The general consensus I've been seeing here is to run as far away from the military as possible, I'll ask the question differently. If I'm interested in providing medical care to members of the military but still want to maximize my financial gains (which is apparently inevitable from what everyone has written or implied), would people recommend taking the HPSP, staying debt-free, and then moving into civilian medicine after fulfilling the obligation if I no longer wanted to , or would you recommend taking the normal med school route and trying to get a contract with the DOD or at a VA hospital after racking up a massive amount of debt that I probably wouldn't be able to pay off until I'm well over 40?
I was just curious about the monetary thing because even though I've researched it I can't find how much military physicians typically make and if there is a difference between specialties. I know it's based on rank, but I've found and been told conflicting information about what rank physicians start at and how much that actually pays. If you don't mind sharing, how long were you/have you been in the military and how long did you/are you planning on staying in the military as a physician? Are you just fulfilling obligations or are you staying for the duration of your career?
. . . , my civilian counterpart . . His contract information is available online, it was last renewed for $385,000."
Holy scheiB!!!!!!!! I shoulda stuck around as a contract doc!
Well, back up a bit. The contract price is what goes to the contracting company, not the contractor. The actual person makes less than the contract ... often a LOT less. And it's 1099 pay ... and they may have a whole 15 days worth of job security. It's not all groovy.
The army has afforded me and my family a great life (grew up in a big suburban D.C. house, prep school, an elite university, country clubs, fancy cars, etc) and I feel like I owe the army for this. I, too, would want this life for my wife and kids.
The off-the-top skim the contracting companies take is ridiculous. I've heard of percentages as high as 30%.

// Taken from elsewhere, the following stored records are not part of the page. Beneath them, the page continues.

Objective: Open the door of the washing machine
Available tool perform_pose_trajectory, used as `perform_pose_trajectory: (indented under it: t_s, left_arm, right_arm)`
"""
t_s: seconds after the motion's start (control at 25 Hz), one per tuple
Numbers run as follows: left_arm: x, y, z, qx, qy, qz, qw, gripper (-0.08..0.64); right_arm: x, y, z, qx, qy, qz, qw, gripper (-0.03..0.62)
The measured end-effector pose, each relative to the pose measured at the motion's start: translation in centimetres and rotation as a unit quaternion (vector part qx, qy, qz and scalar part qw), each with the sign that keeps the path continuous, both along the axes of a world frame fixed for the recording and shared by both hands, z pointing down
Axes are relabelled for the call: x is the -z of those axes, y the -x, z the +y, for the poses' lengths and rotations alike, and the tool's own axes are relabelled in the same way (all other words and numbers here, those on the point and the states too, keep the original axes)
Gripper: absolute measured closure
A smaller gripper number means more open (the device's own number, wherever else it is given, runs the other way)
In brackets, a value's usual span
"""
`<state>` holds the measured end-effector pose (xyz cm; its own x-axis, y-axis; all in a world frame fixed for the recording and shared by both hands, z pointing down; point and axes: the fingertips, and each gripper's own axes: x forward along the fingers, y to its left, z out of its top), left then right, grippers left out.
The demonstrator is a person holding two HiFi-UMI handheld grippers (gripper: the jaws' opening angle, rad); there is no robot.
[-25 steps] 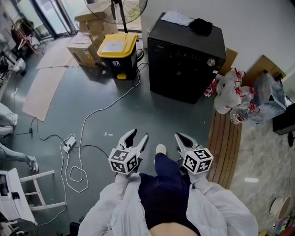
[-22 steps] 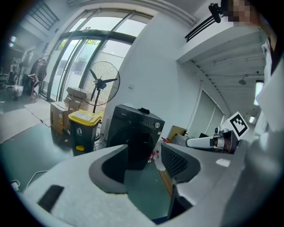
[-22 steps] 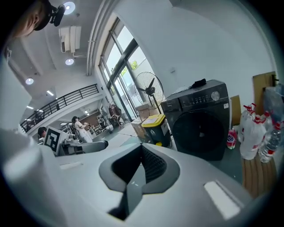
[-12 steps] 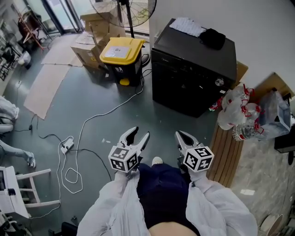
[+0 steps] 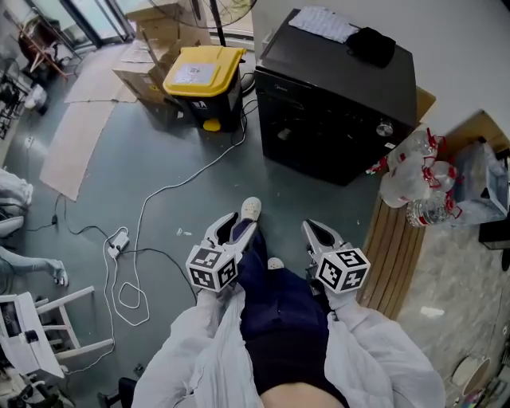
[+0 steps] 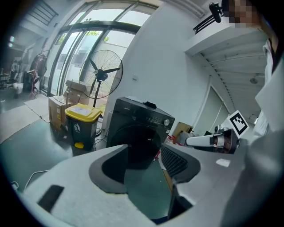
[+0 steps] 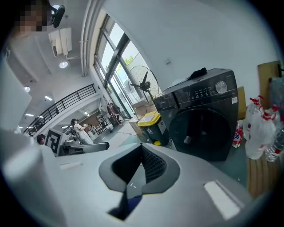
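Head view cuts the fan (image 6: 101, 73) off at its top edge, and a white chair (image 5: 44, 335) runs out of the left edge. From above, the front of the washing machine (image 5: 335, 103) is steeply foreshortened, so its door hardly reads there. The gripper views show it better: a round dark door (image 7: 202, 133) lying flush in the black front, closed, with a small pale spot at its left side that may be the catch — too small to tell. One washing machine, black and boxy, stands on the grey floor against the white wall. It has one silver knob (image 5: 385, 128) at the upper right of its panel and two things on top: a white sheet (image 5: 323, 24) and a black lump (image 5: 370, 45), unclear what. One yellow-lidded bin (image 5: 199, 80) stands just to its left, with cardboard boxes (image 5: 151, 48) behind the bin; tied plastic bags with bottles (image 5: 418, 187) sit to its right by a wooden board. Two tongs, both low in the head view and well apart from the machine. The left tongs (image 5: 233, 235) are spread, nothing between them but floor and the machine beyond. The right tongs (image 5: 319, 239) are parted more narrowly and also hold nothing. The person's leg in dark trousers runs between the two, with one white shoe (image 5: 251, 209) just beside the left tips and a second shoe (image 5: 275, 263) partly hidden by the leg. A white cable with a power strip (image 5: 119, 243) loops over the floor at left.
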<state>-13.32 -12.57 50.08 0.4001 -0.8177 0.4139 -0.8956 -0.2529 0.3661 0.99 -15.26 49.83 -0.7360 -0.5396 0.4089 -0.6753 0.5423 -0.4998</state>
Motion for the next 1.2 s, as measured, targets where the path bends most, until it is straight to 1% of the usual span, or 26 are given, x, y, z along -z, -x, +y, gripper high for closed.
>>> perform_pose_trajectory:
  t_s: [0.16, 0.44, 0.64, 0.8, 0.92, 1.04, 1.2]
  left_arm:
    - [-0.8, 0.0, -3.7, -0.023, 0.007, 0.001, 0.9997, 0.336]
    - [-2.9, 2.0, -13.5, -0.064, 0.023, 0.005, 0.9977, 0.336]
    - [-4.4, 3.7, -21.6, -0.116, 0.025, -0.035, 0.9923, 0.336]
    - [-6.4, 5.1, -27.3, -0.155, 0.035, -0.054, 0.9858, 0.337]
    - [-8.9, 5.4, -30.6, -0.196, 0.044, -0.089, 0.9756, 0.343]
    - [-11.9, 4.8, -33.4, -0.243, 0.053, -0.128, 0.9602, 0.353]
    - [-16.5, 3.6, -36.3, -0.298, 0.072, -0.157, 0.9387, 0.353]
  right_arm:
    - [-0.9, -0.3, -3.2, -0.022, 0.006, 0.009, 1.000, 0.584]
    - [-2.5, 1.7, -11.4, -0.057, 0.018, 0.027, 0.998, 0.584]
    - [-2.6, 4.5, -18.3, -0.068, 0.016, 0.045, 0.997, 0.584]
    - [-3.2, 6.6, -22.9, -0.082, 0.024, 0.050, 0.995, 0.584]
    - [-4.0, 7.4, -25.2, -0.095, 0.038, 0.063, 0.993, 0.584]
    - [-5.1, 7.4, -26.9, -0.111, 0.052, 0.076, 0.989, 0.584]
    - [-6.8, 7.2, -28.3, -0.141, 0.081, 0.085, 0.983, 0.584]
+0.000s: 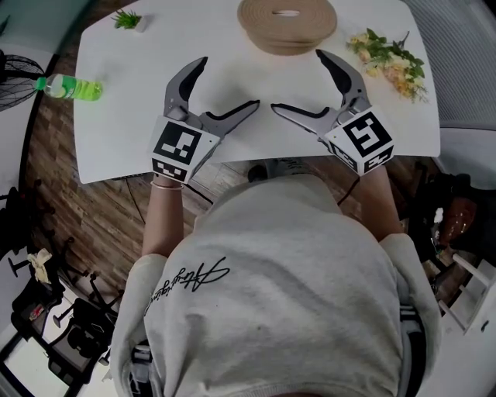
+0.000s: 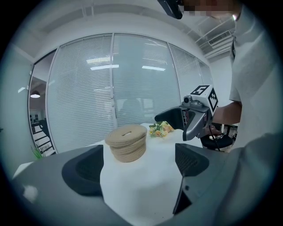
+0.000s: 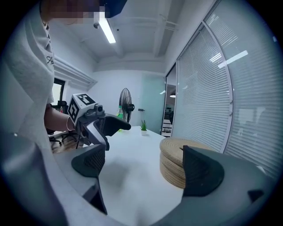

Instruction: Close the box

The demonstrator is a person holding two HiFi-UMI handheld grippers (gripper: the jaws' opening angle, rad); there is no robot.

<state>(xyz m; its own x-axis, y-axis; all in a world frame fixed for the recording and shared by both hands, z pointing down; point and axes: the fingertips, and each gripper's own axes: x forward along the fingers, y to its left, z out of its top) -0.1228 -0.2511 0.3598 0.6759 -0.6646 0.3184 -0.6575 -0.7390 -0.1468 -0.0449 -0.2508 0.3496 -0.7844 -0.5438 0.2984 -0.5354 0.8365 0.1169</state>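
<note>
A round woven box (image 1: 286, 23) stands at the far middle of the white table (image 1: 116, 147), its woven lid lying flat on top. Both grippers hover near the table's front edge, well short of the box. My left gripper (image 1: 229, 82) is open and holds nothing; its own view shows the box (image 2: 127, 142) ahead between the jaws. My right gripper (image 1: 296, 81) is open and holds nothing too. In the right gripper view the box (image 3: 177, 163) sits just beyond the right jaw, and the left gripper (image 3: 95, 121) shows across the table.
A green bottle (image 1: 74, 88) lies on the table's left edge, with a small potted plant (image 1: 128, 19) at the far left corner. A bunch of flowers (image 1: 387, 58) lies right of the box. Chairs stand on the floor at the left.
</note>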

FWIW, my department contracts directly with the individual. In fact, some of them actually talked the government into contracting with the LLC/S-corporation owned by the individual. So, at least in one corner of the DoD, that $385K really is $385K. Of course, that doesn't account for the 1099 income advantages/disadvantages vs. getting a W2.
Hi everyone!
I appreciate everyone's informative responses. I'm still deciding where I'll go to med school next year. Some days I wake up and I'm 110% committed to USUHS, other days not so much (usually the days I read SDN lol). My dad's already making me study the latest edition of Tortora's Anatomy and Physiology and testing me on it periodically (yay helicopter parents).

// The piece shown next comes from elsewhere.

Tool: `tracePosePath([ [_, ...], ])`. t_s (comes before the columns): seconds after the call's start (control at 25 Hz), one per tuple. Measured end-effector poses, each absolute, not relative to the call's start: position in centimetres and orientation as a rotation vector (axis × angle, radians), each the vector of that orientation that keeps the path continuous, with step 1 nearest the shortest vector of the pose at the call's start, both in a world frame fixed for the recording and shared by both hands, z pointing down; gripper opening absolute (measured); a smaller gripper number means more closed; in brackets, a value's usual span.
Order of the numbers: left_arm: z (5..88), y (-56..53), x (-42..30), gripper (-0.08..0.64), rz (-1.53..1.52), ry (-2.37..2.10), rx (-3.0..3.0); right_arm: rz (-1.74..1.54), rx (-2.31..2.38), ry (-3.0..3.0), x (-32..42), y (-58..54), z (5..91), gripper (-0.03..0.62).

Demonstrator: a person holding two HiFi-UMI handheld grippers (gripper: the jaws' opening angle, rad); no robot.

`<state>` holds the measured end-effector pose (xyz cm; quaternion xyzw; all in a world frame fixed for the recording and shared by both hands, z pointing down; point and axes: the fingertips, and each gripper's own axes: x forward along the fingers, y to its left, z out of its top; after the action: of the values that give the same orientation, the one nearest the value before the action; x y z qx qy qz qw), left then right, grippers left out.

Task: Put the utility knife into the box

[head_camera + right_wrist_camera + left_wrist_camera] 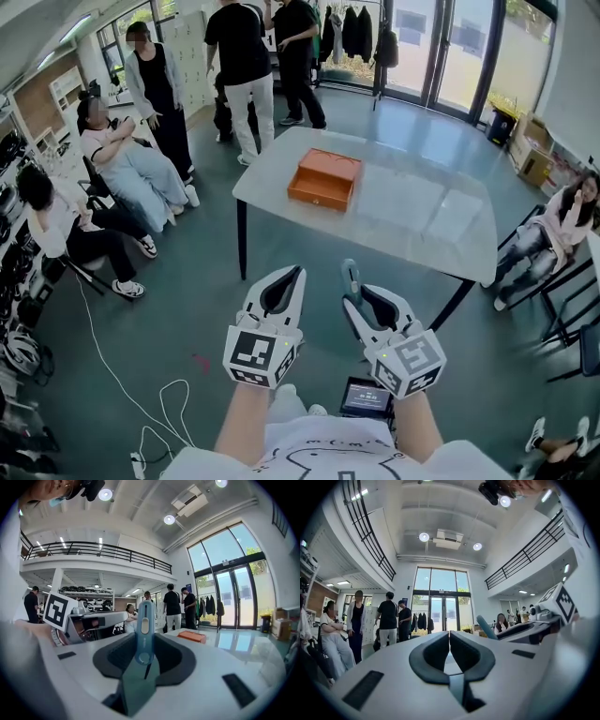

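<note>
the pick-up part looks done: the right hand-held gripper is clamped on the knife, its blue handle pinched between the pads and sticking out past the jaw tips, slider facing the camera

the left hand-held gripper sits just beside the right one, on its left, with its jaws together and nothing between them; it carries no part of the job at this point

the box, orange, lies well ahead of both hand-held grippers on the table, near the table's far left part; from the right hand-held gripper it shows ahead and a little to the right of the knife. both hand-held grippers hang over the floor, short of the table's near edge, so the knife is well apart from the box

the box seems to have a lower front section, perhaps a pulled-out drawer or open tray; i cannot tell for sure whether it is open

what is left, as i judge it: carry the knife forward over the table, bring it above or into the box opening, then release it there, so roughly the first half is behind
</note>
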<state>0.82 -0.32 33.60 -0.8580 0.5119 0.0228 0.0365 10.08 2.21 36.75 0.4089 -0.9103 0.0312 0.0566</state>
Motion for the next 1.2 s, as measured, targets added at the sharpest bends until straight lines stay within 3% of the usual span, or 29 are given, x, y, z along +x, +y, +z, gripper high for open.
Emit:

Do you guys think brigade surgeon spots will decline as we move out of the middle east? Any predictions on how the landscape of milmed looks in 10 years? Since this conversation has gravitated towards civilian contractors, I asked my dad what he thinks about it, and he thinks in the coming years, milmed will undergo an effective downsizing and do away with many of the civilian contractors. Keep in mind that he sees the world through rose-colored glasses though.
Thanks again everybody!
Ah the old pre-med "I'd do this for free" gambit. We're not a medical school admissions committee: the shibboleths need not be uttered and no "party line" need be toed.
I'll take a page from history and graciously accept your salary while in return making sure that you and your family's "needs" are taken care of. Pretty soon you'll be saying things like "Napoleon is always right", and "I'll just work harder."